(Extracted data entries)
════════
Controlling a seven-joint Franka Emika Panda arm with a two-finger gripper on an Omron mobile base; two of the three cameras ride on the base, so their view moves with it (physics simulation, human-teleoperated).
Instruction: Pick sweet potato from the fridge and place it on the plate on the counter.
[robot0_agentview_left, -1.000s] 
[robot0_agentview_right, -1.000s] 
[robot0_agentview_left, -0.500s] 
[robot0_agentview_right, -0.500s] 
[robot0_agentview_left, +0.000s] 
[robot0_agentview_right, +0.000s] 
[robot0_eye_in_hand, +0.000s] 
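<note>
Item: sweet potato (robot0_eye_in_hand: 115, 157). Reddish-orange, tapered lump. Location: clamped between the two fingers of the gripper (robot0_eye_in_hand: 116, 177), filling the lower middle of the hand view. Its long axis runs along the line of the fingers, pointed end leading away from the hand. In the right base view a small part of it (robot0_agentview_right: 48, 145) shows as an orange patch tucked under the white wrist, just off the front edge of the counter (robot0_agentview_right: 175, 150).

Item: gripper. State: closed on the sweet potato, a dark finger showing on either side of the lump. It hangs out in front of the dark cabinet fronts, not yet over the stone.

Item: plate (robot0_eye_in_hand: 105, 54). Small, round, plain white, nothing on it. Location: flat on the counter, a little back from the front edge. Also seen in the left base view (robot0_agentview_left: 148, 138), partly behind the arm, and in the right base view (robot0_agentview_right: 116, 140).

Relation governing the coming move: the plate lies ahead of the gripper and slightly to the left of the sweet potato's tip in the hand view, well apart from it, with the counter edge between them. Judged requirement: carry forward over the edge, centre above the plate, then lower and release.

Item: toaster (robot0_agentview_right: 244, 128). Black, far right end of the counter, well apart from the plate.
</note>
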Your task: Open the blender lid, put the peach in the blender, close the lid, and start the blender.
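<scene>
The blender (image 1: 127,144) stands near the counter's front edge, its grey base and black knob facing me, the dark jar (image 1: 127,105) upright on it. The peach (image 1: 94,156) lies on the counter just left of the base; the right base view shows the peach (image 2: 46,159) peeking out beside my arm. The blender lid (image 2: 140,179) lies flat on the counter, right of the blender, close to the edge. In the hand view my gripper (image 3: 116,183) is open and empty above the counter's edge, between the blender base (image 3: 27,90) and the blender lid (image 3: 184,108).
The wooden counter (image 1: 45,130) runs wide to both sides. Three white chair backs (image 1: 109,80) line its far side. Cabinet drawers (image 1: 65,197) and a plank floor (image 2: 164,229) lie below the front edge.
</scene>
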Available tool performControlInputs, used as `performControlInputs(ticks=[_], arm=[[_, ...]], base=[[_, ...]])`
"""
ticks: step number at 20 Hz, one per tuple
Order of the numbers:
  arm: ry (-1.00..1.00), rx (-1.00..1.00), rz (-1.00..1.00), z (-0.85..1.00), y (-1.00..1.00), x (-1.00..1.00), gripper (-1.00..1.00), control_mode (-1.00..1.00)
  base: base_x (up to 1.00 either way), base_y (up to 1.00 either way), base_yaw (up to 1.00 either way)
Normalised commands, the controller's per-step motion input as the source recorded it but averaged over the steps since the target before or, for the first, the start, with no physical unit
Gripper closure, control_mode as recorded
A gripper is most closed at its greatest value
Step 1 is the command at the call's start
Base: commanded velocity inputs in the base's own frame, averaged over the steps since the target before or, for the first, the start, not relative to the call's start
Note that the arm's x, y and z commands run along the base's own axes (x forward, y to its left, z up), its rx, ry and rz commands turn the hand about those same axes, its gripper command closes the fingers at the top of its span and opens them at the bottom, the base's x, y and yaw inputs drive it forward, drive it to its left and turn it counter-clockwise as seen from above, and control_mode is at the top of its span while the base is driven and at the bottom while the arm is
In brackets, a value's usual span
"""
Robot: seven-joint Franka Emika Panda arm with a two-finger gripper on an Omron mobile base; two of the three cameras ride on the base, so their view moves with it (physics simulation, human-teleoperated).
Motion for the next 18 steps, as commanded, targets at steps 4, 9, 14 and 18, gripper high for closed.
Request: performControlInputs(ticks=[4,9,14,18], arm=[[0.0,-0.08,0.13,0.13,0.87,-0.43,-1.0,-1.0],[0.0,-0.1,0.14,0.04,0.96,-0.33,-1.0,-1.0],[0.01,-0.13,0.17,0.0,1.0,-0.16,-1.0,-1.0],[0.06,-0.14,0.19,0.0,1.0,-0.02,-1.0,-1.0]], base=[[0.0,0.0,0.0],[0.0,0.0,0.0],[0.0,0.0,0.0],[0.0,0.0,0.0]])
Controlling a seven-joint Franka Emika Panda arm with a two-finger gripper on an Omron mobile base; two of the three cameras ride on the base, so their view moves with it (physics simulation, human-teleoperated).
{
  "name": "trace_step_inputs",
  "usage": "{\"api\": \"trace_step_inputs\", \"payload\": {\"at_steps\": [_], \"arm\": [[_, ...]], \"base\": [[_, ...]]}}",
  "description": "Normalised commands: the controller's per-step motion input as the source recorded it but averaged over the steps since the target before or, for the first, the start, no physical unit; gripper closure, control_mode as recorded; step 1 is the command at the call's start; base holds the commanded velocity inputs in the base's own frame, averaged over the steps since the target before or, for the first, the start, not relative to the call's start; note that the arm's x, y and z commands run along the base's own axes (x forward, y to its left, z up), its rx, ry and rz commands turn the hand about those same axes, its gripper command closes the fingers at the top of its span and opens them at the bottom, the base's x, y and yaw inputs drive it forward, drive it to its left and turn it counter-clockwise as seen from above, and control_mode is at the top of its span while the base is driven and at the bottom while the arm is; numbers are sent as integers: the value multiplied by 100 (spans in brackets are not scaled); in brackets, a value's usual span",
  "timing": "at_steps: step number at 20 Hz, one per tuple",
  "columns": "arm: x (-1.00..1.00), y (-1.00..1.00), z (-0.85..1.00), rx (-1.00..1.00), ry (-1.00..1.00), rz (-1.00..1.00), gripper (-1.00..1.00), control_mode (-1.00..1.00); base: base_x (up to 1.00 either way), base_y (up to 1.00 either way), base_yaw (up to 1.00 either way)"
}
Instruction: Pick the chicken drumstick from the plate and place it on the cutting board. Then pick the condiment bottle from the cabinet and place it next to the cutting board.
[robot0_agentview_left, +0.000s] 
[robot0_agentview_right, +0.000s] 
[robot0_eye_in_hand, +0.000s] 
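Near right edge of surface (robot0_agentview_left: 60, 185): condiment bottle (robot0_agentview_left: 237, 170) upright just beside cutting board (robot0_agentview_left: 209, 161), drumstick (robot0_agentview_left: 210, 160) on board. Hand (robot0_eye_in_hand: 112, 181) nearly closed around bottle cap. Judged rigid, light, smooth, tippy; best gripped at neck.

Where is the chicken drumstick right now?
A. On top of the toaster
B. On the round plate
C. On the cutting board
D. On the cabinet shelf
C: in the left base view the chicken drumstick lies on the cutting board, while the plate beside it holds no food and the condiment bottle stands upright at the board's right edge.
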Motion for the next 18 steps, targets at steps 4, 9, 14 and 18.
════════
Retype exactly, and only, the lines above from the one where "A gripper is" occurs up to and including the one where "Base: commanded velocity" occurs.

A gripper is most closed at its greatest value
Step 1 is the command at the call's start
Base: commanded velocity inputs in the base's own frame, averaged over the steps since the target before or, for the first, the start, not relative to the call's start

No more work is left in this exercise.